BEGIN Data to examine

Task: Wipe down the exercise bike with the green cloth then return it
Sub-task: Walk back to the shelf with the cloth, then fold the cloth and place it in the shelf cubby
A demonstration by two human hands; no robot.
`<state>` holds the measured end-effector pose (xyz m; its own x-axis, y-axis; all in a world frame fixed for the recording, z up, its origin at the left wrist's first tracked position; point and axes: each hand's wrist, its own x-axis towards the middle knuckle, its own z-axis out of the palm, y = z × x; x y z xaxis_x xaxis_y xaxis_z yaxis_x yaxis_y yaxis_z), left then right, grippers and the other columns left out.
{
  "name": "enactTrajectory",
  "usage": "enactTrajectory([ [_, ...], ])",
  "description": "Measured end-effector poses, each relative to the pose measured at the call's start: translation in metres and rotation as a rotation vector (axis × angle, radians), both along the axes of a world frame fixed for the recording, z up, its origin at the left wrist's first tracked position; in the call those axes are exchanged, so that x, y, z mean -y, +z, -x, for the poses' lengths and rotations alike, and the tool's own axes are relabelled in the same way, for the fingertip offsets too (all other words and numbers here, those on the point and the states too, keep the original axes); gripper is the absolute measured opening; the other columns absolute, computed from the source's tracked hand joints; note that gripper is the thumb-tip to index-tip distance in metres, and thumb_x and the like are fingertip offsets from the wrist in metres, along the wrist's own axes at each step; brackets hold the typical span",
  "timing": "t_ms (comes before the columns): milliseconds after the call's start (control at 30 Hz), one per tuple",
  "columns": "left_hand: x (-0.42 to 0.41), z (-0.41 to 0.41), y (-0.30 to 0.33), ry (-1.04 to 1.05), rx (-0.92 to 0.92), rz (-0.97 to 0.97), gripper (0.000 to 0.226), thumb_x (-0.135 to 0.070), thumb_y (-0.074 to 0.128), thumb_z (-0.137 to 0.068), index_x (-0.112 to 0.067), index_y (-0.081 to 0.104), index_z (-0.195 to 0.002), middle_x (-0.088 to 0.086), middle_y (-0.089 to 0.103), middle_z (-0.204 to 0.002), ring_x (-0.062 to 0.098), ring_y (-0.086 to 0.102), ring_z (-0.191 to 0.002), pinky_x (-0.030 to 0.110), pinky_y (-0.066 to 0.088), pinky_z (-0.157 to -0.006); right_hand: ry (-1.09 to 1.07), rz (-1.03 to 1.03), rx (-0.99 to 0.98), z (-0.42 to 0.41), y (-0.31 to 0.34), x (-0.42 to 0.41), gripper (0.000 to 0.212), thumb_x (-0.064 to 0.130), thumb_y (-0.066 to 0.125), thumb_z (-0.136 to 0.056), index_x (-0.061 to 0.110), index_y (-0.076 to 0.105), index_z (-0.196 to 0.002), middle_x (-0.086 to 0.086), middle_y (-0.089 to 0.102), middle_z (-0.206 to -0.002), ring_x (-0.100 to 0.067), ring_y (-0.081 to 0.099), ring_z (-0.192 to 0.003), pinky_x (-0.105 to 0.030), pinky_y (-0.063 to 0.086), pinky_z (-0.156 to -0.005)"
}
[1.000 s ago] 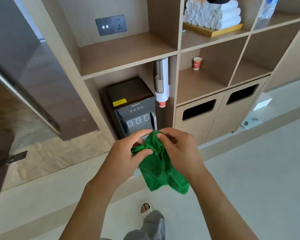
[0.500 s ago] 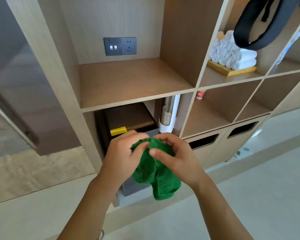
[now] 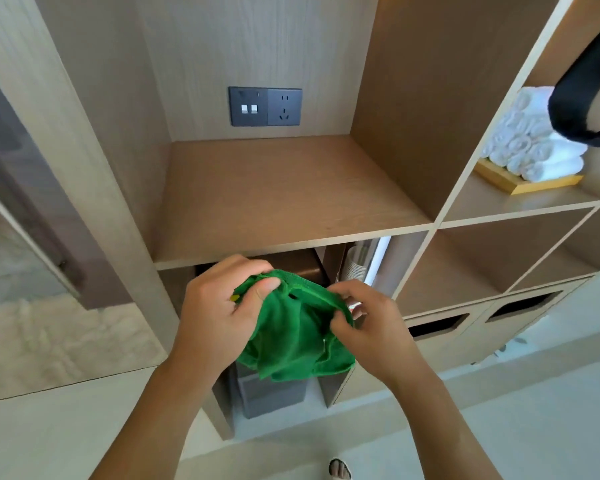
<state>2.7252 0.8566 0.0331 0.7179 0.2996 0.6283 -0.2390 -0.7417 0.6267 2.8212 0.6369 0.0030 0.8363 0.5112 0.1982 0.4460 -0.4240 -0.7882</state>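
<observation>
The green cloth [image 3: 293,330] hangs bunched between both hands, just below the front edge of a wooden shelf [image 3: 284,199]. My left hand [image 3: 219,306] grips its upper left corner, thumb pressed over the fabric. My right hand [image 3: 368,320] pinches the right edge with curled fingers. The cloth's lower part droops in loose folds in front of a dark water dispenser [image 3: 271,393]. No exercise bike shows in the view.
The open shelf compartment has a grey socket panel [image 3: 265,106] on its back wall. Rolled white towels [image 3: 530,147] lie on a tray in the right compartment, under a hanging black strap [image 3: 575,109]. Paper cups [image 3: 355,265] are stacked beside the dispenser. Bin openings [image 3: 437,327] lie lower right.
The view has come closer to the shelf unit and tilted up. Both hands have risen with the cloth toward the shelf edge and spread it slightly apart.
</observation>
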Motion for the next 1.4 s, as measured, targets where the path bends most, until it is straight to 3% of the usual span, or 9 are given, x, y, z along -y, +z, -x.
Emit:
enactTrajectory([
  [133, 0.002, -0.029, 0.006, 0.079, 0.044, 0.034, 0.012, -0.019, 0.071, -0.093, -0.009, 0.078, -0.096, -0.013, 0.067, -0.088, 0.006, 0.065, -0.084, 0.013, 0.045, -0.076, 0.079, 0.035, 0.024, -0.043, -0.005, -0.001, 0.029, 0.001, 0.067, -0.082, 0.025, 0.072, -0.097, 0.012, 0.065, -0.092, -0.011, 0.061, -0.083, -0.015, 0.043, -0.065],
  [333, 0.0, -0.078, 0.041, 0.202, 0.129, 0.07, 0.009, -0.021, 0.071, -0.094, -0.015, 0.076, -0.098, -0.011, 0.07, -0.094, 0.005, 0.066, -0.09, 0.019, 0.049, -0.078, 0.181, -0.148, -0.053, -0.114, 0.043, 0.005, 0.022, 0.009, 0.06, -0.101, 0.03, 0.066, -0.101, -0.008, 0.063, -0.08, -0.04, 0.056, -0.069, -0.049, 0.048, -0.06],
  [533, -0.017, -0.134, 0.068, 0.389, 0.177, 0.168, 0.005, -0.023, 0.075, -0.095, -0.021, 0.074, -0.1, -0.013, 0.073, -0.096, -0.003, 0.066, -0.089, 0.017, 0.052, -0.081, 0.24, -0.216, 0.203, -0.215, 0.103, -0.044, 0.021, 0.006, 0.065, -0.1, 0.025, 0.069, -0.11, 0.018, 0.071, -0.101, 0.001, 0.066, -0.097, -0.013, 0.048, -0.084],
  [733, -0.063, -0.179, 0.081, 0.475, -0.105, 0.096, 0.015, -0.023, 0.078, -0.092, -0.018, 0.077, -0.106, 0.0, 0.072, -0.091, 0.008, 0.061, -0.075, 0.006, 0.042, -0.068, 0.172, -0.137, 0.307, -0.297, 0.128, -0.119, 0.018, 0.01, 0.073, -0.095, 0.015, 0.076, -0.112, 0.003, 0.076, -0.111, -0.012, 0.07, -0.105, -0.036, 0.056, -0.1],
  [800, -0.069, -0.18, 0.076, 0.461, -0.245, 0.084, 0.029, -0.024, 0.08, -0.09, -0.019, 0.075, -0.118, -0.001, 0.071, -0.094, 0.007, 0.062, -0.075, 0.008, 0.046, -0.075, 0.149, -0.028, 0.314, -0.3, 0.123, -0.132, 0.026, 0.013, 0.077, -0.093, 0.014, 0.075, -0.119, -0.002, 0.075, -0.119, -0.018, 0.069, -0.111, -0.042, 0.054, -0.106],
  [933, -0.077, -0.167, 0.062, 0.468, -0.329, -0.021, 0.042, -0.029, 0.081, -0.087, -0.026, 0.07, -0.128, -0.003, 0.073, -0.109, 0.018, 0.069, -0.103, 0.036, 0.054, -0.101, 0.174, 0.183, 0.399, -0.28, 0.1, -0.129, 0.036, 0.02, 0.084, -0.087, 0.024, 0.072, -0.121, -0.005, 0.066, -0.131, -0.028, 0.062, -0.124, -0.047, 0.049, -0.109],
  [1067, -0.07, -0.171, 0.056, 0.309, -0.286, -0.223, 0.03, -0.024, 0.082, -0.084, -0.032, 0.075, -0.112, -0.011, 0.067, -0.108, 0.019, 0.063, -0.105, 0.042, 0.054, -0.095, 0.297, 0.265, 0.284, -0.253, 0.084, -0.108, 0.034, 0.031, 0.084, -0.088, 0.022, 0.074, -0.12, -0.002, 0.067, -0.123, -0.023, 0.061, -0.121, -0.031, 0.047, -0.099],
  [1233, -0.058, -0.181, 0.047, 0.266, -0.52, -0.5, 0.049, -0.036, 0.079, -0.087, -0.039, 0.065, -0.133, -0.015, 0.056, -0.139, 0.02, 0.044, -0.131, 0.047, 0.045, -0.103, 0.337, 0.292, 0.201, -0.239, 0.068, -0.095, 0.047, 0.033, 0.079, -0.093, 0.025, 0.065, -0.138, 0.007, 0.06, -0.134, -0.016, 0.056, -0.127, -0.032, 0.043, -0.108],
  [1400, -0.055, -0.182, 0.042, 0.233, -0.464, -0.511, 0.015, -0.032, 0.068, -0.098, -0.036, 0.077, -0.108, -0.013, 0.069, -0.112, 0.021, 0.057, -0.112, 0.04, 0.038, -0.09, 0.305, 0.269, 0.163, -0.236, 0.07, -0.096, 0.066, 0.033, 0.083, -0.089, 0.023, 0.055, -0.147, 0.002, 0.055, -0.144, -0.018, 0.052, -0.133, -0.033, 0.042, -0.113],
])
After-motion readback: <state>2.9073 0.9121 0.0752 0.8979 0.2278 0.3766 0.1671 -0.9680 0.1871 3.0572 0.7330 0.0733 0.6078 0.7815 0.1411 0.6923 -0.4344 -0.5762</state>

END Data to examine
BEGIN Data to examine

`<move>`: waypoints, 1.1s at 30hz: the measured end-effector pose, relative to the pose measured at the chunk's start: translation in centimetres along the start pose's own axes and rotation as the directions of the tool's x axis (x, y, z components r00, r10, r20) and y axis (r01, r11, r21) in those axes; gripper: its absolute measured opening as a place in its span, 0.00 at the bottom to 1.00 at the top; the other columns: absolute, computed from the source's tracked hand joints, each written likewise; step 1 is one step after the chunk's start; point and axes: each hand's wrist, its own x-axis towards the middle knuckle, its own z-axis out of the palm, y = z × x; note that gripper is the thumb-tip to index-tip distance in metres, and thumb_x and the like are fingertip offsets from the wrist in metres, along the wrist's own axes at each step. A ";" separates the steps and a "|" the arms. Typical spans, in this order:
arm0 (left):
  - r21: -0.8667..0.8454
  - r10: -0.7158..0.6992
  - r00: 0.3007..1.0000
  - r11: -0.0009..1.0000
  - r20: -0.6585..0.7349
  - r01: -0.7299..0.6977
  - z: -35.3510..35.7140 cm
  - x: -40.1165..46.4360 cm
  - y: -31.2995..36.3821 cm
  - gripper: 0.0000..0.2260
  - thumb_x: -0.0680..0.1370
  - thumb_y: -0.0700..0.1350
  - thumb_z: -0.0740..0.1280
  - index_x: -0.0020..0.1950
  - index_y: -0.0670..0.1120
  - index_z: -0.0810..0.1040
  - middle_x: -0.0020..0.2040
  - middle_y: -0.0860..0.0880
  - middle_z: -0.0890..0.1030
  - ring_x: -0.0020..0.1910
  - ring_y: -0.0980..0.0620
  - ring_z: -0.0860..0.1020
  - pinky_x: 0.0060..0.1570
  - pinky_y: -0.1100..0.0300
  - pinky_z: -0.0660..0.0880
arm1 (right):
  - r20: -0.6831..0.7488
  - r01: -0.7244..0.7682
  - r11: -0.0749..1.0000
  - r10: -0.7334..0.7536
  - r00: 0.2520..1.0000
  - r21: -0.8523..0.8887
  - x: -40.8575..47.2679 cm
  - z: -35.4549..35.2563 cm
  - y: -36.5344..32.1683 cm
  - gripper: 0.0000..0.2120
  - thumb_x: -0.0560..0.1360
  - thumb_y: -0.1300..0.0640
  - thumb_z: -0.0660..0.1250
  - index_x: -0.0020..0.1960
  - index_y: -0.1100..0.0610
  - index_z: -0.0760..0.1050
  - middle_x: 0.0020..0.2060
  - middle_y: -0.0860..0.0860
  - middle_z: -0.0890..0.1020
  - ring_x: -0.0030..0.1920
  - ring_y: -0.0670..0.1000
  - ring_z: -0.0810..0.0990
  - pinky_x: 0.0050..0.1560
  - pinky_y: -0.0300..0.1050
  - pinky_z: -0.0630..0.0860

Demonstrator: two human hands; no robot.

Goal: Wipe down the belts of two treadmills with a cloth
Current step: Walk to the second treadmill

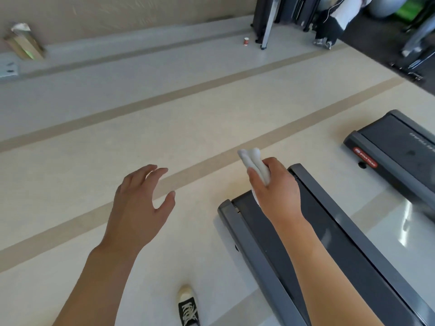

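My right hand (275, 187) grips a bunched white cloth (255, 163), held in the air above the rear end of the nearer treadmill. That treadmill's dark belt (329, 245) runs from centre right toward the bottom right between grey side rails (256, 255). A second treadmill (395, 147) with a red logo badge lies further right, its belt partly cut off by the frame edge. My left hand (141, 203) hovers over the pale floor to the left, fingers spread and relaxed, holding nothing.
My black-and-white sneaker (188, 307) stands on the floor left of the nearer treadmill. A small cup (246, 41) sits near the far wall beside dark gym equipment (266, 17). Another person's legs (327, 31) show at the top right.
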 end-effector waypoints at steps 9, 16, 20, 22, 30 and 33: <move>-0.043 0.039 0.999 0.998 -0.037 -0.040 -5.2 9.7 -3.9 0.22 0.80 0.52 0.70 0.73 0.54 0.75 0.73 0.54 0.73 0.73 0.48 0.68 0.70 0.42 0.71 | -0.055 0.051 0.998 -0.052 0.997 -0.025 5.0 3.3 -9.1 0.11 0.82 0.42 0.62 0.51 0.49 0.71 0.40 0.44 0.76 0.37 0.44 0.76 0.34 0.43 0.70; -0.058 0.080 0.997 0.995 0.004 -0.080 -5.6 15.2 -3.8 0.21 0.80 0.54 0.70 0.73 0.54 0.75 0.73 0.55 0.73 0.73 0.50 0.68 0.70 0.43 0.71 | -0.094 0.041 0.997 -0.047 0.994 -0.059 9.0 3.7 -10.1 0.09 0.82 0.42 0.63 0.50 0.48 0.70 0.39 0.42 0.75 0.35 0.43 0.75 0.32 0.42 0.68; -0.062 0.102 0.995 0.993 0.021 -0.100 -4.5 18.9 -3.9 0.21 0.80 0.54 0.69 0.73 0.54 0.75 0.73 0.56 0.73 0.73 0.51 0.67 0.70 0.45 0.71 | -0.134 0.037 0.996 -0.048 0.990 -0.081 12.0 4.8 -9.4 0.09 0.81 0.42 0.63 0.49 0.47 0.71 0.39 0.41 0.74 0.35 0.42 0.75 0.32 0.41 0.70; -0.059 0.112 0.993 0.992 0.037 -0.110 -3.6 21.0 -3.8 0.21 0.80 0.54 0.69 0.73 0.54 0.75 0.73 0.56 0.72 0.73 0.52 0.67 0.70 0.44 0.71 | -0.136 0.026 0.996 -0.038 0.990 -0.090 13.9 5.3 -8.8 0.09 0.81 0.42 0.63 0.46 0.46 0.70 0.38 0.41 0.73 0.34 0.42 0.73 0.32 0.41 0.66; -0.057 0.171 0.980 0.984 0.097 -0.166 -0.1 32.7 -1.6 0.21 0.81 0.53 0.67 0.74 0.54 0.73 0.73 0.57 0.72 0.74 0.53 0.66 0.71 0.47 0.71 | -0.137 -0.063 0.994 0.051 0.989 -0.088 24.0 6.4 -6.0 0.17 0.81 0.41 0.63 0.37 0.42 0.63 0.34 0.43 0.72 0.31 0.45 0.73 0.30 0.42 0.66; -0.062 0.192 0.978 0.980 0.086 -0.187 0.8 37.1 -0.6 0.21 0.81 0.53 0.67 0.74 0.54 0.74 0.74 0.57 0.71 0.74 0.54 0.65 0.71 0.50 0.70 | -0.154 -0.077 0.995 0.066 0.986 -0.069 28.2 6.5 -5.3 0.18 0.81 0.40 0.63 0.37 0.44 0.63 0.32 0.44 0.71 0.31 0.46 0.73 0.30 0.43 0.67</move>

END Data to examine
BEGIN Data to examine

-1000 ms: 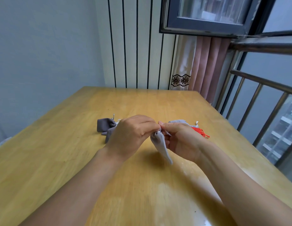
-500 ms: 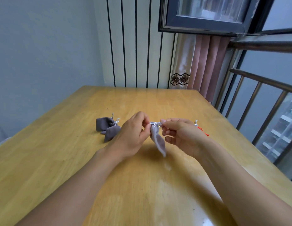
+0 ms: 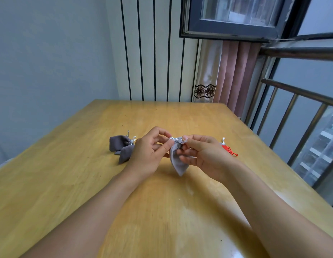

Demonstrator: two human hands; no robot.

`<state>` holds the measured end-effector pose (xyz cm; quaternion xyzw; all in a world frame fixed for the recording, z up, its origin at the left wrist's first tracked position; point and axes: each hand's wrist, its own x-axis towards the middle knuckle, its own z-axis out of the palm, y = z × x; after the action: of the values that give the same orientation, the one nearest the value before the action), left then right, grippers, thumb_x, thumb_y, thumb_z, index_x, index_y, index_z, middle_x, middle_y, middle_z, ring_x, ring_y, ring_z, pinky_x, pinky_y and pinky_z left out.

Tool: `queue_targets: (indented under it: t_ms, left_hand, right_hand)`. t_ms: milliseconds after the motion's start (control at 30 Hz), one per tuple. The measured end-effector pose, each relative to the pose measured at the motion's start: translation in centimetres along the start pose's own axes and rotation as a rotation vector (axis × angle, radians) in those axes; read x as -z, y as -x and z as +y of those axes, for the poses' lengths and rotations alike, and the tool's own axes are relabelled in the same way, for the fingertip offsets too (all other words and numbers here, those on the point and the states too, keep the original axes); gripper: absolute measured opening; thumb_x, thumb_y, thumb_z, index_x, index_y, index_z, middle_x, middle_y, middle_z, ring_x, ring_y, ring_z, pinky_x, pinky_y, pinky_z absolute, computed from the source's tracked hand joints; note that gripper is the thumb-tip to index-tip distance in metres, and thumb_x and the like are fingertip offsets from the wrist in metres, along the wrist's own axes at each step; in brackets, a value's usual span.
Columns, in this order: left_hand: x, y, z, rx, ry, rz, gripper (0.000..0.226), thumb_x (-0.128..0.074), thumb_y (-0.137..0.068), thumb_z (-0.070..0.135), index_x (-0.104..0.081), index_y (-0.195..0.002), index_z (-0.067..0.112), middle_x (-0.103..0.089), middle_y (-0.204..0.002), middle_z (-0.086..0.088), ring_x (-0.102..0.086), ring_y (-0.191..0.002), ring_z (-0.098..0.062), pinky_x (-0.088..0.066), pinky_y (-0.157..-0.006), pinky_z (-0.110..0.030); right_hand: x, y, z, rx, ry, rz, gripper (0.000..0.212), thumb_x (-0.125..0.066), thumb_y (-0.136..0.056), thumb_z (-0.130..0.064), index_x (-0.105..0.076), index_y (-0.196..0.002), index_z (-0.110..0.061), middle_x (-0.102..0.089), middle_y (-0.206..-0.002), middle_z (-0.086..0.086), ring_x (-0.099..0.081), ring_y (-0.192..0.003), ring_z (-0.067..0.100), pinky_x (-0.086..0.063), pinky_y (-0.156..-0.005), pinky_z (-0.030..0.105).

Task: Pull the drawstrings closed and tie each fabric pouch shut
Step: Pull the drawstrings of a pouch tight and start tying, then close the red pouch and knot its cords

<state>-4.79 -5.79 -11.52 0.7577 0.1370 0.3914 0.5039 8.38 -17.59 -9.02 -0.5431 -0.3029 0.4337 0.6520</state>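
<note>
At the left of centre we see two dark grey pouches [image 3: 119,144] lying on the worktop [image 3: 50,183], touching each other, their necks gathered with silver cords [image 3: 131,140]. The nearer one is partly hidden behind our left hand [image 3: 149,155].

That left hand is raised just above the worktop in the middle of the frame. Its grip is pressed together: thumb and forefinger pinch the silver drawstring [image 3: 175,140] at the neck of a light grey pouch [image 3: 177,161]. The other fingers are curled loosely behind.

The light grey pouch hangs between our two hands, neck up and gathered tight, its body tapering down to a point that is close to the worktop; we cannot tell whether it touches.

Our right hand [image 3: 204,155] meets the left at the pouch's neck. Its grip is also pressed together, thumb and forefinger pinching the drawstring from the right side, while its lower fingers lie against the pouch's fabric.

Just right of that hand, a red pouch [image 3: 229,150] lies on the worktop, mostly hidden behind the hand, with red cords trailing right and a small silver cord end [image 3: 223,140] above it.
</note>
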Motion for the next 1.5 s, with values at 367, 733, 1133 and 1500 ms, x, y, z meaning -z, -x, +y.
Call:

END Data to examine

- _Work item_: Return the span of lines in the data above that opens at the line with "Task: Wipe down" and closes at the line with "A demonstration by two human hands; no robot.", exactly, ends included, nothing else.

- _Output of the exercise_:
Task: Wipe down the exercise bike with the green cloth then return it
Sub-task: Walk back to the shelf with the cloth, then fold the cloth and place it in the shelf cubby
A demonstration by two human hands; no robot.

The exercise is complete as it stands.